> Work to complete:
A faithful copy of the data is what is wanted, minus any pictures.

------------------------------------------------------------

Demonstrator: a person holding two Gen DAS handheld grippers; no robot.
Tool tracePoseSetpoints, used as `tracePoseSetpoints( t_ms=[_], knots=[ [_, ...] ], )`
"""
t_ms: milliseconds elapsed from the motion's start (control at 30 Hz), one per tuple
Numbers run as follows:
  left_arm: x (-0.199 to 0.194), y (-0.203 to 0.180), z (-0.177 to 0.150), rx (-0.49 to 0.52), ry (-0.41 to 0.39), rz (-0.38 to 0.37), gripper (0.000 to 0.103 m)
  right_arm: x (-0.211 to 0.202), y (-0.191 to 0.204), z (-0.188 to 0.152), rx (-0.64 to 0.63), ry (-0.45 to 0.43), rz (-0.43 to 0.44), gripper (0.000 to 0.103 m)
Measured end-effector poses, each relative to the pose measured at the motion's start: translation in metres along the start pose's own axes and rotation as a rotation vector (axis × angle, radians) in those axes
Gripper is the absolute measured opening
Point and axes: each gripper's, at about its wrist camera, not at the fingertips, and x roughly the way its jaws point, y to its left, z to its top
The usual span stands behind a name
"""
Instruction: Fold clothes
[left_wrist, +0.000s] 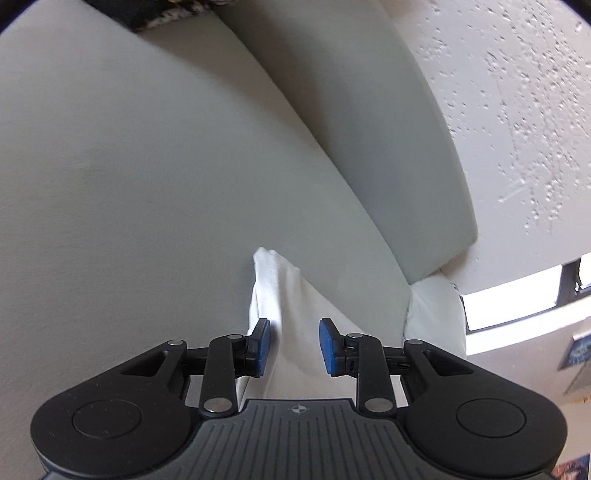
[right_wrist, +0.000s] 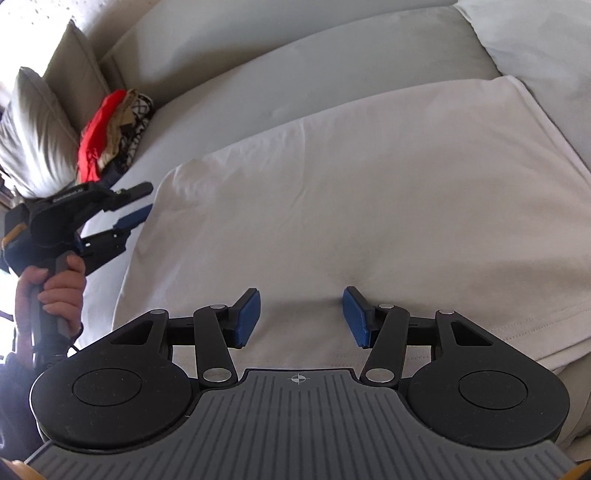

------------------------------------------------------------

> Output for this exercise:
Demonstrator: a person holding two Gen DAS handheld grippers; no robot.
Tool tracePoseSetpoints, used as `tracePoseSetpoints( t_ms=[_], knots=[ [_, ...] ], )`
"""
t_ms: milliseconds elapsed from the motion's start (control at 30 Hz), one per tuple
Numbers run as follows:
  left_arm: x (-0.199 to 0.194), y (-0.203 to 0.180), z (-0.177 to 0.150), rx (-0.49 to 0.52), ry (-0.41 to 0.39), rz (-0.38 to 0.37), gripper (0.000 to 0.103 m)
  right_arm: x (-0.211 to 0.202), y (-0.191 to 0.204), z (-0.188 to 0.152), rx (-0.64 to 0.63), ry (-0.45 to 0.43), rz (-0.43 to 0.44), gripper (0.000 to 0.103 m)
Measured end-effector poses, each relative to the pose measured at the motion's start: translation in metres along the start pose's own axes and rotation as a rotation vector (axis × angle, radians) in those axes
Gripper is the absolute measured opening
Point and axes: each gripper's, at about its wrist camera, not at the fingertips, and x roughly the way its jaws point, y to its left, z to its top
The usual span stands behind a name
"""
Instruction: Fold clothes
[left_wrist, +0.000s] 
[right_wrist, +0.000s] 

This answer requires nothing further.